* [YOUR OBJECTIVE]
Reproduce word for word, from the entries below, the line with "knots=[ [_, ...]", the line with "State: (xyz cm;", and every line between them, and nothing more.

* [DATA SUPPLIED]

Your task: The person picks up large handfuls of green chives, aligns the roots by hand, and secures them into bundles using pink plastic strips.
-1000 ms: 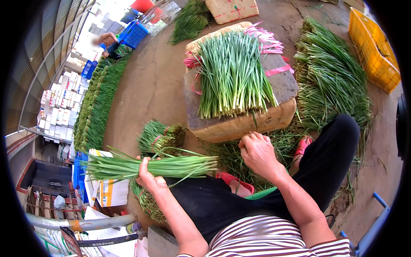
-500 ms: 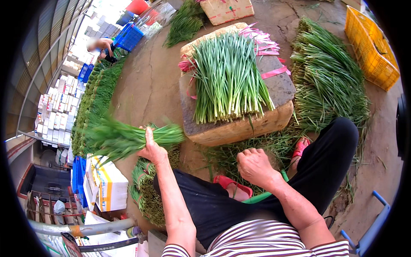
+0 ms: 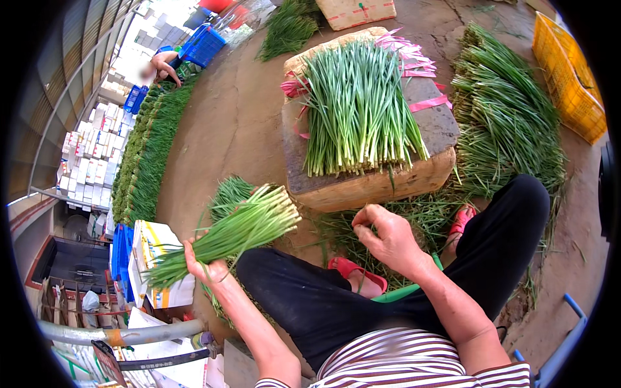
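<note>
My left hand [image 3: 206,264] is wrapped round a bunch of garlic chives [image 3: 236,227] on the left, held tilted with its pale cut ends up toward the right. The right hand [image 3: 387,238] hovers over my lap side, just in front of the block, fingers curled inward and nothing visible in them. On the block [image 3: 375,184], with its dark top, lies a spread layer of chives [image 3: 362,107], cut ends toward me. Pink ribbons [image 3: 430,103] lie beside and behind that layer. Beyond my left knee, another heap of chives [image 3: 229,194] is partly hidden by the held bunch.
A large pile of chives [image 3: 504,116] lies on the right, beside a yellow crate [image 3: 569,77]. Long rows of bundles [image 3: 155,155] run along the left, where another person [image 3: 165,68] bends near a blue crate [image 3: 202,46]. A white foam box [image 3: 155,239] stands at left.
My left hand has come lower and nearer, turning the bunch so its cut ends point up and right. My right hand has rolled from a fist to a looser curl. The other person bends lower.
</note>
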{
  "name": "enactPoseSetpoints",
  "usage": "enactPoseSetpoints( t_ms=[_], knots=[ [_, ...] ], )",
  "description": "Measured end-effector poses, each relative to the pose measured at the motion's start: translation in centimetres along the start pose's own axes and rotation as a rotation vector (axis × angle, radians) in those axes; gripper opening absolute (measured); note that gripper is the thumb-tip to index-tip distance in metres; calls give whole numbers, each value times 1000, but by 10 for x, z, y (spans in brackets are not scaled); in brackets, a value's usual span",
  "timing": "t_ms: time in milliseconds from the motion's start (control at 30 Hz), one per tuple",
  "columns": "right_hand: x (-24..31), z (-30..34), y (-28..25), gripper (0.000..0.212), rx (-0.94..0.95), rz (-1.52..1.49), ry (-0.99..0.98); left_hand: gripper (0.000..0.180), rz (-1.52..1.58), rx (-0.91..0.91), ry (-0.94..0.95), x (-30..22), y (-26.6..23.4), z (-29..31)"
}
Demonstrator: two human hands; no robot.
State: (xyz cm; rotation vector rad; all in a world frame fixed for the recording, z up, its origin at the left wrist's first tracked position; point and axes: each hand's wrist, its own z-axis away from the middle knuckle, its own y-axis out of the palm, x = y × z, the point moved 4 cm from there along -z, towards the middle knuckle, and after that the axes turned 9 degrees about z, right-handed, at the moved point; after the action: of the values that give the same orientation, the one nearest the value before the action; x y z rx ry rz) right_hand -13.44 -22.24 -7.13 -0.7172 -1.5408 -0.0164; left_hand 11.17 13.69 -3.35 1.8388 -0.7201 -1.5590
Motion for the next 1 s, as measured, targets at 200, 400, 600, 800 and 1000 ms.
enactPoseSetpoints(
  t_ms=[200,400,600,800,1000],
  knots=[
    [15,-1,-1,28,45,-368,62,15,123,4,-328,-3,-29,22],
    [45,6,15,40,241,-189,-69,17,202,-76,-485,11,-53,35],
    [5,-2,6,12,-85,-463,148,18,163,-194,-506,23,-46,47],
    [50,7,2,31,-34,-130,-161,19,212,-352,-459,21,-48,54],
    [27,-4,22,14,-180,-481,37,22,257,-364,-518,35,-49,55]
  ],
)
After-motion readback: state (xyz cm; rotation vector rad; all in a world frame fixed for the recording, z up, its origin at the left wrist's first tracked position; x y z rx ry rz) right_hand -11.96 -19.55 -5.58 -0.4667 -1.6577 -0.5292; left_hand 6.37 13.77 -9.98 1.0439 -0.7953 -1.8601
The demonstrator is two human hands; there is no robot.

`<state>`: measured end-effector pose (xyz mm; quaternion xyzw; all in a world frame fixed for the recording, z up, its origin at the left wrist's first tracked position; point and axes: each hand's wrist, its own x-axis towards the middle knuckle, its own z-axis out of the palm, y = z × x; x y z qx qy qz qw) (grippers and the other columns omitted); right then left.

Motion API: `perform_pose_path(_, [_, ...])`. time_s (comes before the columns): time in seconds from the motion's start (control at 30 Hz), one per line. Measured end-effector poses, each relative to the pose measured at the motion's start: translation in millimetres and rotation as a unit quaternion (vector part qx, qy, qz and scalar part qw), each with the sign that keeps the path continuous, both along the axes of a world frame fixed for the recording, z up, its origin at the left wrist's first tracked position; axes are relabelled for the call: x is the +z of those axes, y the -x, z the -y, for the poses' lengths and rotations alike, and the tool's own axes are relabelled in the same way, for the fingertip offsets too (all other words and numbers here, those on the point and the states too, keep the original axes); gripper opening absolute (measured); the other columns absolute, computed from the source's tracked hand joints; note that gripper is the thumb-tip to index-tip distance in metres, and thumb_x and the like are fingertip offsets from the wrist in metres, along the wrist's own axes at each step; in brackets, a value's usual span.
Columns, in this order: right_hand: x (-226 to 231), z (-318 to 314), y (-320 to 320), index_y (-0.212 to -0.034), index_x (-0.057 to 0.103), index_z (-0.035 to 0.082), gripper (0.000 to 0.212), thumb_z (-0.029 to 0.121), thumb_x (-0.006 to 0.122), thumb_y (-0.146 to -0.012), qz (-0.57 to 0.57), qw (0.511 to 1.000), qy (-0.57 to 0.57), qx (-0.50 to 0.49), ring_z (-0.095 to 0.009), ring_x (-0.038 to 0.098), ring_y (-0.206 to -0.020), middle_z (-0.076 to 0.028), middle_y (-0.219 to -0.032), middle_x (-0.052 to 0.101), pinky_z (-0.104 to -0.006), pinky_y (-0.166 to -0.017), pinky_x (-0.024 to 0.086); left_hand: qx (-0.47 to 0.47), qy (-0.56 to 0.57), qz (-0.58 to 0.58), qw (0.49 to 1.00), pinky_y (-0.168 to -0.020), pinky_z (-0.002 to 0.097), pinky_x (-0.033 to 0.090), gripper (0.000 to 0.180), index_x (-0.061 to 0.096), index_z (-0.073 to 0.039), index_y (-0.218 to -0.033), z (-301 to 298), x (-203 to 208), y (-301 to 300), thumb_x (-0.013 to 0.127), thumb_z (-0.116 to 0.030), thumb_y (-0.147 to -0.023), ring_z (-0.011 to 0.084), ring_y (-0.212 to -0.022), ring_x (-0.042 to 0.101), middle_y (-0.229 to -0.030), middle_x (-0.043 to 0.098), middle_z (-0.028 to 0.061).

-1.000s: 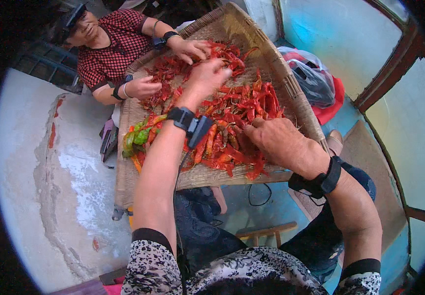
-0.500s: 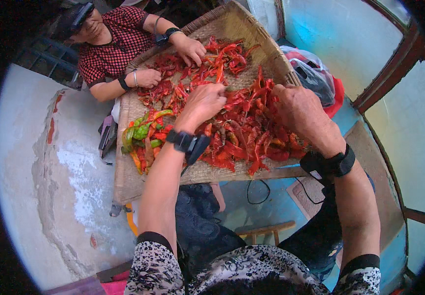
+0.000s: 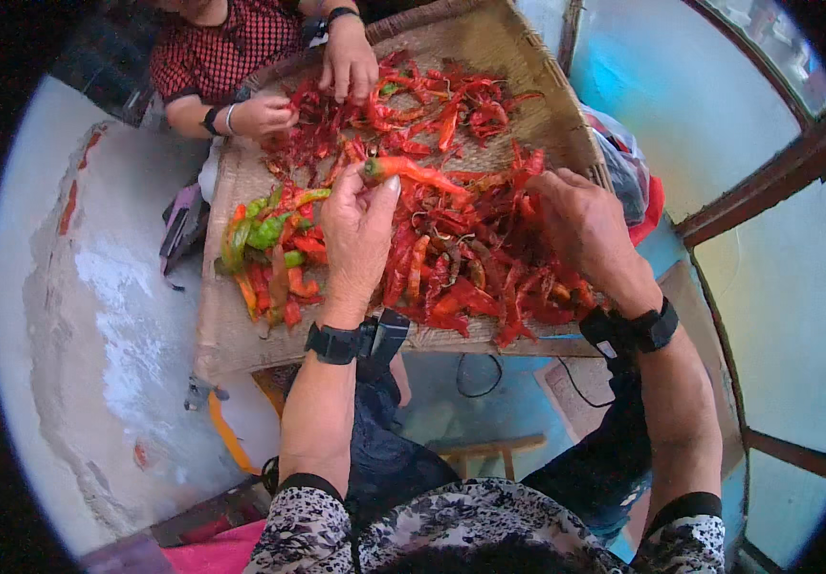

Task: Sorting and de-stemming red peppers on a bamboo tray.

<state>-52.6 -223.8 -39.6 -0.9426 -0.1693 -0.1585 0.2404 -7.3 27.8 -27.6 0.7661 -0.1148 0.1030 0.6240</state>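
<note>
Between the thumb and fingers of my left hand point(image 3: 363, 230) is an orange-red chili pepper point(image 3: 418, 176), its greenish stem end at the grip and its tip pointing right. My right hand point(image 3: 585, 225) is closed at the right side of the heap of red chili peppers point(image 3: 451, 287), fingertips among them; what it grips, if anything, is hidden. The peppers lie on a woven tray point(image 3: 231, 349) with a raised rim. Left of my left hand sits a small group of green, yellow and orange peppers point(image 3: 264, 232).
Across the tray a person in a red-and-black patterned top point(image 3: 241, 48) has both hands in the far peppers. Plastic bags point(image 3: 623, 167) stand beyond the tray's right rim. Framed panes point(image 3: 767, 287) rise at right. A small wooden stool point(image 3: 489, 450) is below, between my legs.
My left hand has lifted and turned, bringing up the orange-red chili pepper. The right hand remains by the heap. The view has shifted, and the other person's hands have moved slightly.
</note>
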Motion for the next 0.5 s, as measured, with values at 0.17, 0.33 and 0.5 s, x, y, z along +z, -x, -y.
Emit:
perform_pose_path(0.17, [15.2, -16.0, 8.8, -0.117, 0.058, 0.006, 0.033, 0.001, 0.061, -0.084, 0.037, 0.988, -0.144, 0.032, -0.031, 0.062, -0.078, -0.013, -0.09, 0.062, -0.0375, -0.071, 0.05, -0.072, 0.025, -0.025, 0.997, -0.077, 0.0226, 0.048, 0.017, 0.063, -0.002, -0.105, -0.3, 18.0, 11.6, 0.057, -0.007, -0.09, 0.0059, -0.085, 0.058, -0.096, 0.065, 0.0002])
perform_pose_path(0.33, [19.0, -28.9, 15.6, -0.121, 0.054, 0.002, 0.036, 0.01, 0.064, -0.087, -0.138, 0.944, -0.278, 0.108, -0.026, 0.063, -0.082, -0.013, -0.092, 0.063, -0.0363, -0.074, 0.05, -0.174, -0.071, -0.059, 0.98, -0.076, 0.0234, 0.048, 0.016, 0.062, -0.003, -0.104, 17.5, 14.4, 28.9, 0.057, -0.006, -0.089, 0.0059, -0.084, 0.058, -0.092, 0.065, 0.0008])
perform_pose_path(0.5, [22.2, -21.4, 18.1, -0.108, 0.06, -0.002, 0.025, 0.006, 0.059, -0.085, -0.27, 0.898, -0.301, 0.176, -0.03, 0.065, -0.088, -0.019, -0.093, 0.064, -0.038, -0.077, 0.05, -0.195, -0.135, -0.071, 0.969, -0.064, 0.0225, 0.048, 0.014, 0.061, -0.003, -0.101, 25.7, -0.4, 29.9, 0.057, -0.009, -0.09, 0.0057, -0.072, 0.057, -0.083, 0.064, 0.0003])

* [WRITTEN RESPONSE]
  "usage": "enactPoseSetpoints( t_ms=[_], knots=[ [_, ...] ], )",
  "description": "Measured end-effector poses, each relative to the pose measured at the motion's start: translation in centimetres along the start pose's own axes and rotation as a rotation vector (axis × angle, radians) in those axes; gripper opening absolute (measured); note that gripper is the thumb-tip to index-tip distance in metres; calls give whole numbers, each value times 1000, but by 10 for x, z, y (spans in brackets are not scaled); in brackets, a value's usual span",
  "timing": "t_ms: time in milliseconds from the motion's start (control at 30 Hz), one per tuple",
  "columns": "right_hand: x (-24..31), z (-30..34), y (-28..25), gripper (0.000..0.212), rx (-0.94..0.95), rz (-1.52..1.49), ry (-0.99..0.98); left_hand: gripper (0.000..0.180), rz (-1.52..1.58), rx (-0.91..0.91), ry (-0.94..0.95), x (-30..22), y (-26.6..23.4), z (-29..31)"
}
Demonstrator: two human hands; no robot.
State: (xyz cm; rotation vector rad; all in a world frame fixed for the recording, z up, its origin at the left wrist's first tracked position; point and axes: each hand's wrist, its own z-axis away from the middle knuckle, its own y-axis out of the palm, x = y × z, the point moved 4 cm from there along -z, towards the middle knuckle, and after that the axes turned 9 degrees about z, right-handed, at the moved point; after the action: of the values that give the same orientation, the one nearest the value before the action; x y z rx ry rz) right_hand -13.44 -22.24 -7.13 -0.7172 -1.5408 -0.0164; left_hand 11.17 13.69 -3.35 1.8388 -0.7201 -1.5590

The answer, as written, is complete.